PROBLEM TO SOLVE: From the line with "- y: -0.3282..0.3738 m" to the final line, print the records exactly as they are.

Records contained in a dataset
::::::

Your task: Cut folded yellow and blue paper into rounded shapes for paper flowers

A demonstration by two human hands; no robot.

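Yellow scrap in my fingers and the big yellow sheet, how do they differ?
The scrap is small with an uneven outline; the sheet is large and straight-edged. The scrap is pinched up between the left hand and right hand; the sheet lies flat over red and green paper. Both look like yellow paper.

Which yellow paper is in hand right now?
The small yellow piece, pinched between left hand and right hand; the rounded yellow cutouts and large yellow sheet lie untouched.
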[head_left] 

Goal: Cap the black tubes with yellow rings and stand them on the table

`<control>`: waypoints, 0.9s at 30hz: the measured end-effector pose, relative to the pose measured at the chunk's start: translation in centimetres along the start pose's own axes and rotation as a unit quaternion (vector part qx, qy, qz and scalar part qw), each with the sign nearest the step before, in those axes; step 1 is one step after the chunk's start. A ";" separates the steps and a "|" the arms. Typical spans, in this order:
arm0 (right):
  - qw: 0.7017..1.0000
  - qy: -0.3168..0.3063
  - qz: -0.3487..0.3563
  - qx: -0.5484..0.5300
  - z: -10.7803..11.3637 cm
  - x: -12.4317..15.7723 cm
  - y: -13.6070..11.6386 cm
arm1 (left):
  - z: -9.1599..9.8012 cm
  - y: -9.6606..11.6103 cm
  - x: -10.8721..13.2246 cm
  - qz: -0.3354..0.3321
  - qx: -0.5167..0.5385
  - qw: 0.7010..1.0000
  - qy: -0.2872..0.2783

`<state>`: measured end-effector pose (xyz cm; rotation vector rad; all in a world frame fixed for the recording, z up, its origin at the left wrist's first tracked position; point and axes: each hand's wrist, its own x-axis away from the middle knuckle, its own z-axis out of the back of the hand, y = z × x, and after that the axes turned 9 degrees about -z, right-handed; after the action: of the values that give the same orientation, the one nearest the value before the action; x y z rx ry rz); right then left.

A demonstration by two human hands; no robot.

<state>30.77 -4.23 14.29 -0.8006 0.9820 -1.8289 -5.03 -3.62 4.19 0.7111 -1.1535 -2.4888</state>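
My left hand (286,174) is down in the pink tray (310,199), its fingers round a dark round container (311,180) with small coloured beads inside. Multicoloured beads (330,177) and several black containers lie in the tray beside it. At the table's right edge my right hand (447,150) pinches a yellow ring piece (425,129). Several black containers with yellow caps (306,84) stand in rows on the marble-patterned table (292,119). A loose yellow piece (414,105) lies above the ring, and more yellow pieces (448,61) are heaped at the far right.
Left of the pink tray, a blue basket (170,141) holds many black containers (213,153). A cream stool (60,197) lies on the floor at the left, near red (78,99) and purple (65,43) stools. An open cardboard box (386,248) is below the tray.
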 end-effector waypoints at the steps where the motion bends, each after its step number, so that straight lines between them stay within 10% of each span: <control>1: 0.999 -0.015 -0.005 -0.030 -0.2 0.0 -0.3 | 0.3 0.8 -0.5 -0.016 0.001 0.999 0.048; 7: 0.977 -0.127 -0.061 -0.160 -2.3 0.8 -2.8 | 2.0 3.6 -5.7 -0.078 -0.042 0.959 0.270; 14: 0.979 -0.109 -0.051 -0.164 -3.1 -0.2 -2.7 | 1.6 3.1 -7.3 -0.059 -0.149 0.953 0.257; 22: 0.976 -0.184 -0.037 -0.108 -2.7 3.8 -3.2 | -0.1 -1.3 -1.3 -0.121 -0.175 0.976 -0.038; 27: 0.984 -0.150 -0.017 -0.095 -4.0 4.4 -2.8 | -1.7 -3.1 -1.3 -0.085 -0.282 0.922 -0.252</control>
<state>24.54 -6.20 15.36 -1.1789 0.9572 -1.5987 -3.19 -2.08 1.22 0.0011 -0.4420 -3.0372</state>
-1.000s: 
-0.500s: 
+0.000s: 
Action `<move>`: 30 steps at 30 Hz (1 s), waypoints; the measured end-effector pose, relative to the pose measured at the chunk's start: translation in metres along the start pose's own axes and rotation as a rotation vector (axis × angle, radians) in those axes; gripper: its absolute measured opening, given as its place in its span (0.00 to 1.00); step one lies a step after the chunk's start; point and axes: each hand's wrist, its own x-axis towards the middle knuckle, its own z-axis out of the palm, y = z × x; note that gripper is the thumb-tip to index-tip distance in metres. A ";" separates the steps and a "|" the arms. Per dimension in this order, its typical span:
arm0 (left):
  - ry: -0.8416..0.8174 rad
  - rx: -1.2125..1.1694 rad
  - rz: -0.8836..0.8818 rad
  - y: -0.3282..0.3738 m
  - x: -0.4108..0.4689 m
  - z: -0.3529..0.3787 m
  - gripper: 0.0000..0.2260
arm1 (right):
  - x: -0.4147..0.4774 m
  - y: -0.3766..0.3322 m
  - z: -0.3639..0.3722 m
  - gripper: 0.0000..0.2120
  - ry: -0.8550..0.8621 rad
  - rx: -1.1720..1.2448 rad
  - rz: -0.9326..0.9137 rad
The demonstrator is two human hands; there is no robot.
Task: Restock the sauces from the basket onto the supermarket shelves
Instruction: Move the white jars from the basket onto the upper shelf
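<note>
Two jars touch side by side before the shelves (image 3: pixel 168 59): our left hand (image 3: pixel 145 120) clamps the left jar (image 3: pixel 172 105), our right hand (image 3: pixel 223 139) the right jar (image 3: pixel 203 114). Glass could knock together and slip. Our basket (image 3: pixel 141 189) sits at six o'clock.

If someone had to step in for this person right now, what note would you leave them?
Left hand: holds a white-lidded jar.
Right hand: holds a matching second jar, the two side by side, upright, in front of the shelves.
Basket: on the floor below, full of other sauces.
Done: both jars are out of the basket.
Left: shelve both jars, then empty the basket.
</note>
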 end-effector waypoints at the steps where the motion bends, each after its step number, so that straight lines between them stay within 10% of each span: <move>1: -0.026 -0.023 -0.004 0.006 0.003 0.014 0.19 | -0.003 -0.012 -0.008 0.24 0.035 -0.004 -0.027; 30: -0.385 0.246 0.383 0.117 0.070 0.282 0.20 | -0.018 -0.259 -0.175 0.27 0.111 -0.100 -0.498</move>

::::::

WRITTEN SOLUTION:
  - y: -0.3282..0.3738 m
  - x: -0.4108..0.4689 m
  - z: -0.3529..0.3787 m
  - gripper: 0.0000..0.2260
arm1 (right):
  - x: -0.4147..0.4774 m
  - y: -0.3766..0.3322 m
  - z: -0.3639..0.3722 m
  - gripper: 0.0000..0.2120
  - ry: -0.8550..0.8621 rad
  - rx: -1.1720..1.2448 rad
  - rz: -0.9326..0.9137 rad
The demonstrator is two human hands; there is no robot.
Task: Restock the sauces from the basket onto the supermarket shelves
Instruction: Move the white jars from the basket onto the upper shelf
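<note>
Two jars touch side by side before the shelves (image 3: pixel 168 59): our left hand (image 3: pixel 145 120) clamps the left jar (image 3: pixel 172 105), our right hand (image 3: pixel 223 139) the right jar (image 3: pixel 203 114). Glass could knock together and slip. Our basket (image 3: pixel 141 189) sits at six o'clock.

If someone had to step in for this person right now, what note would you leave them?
Left hand: holds a white-lidded jar.
Right hand: holds a matching second jar, the two side by side, upright, in front of the shelves.
Basket: on the floor below, full of other sauces.
Done: both jars are out of the basket.
Left: shelve both jars, then empty the basket.
</note>
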 end-effector waypoints at the steps where the motion bends, each after its step number, so that straight lines between them stay within 10% of each span: <move>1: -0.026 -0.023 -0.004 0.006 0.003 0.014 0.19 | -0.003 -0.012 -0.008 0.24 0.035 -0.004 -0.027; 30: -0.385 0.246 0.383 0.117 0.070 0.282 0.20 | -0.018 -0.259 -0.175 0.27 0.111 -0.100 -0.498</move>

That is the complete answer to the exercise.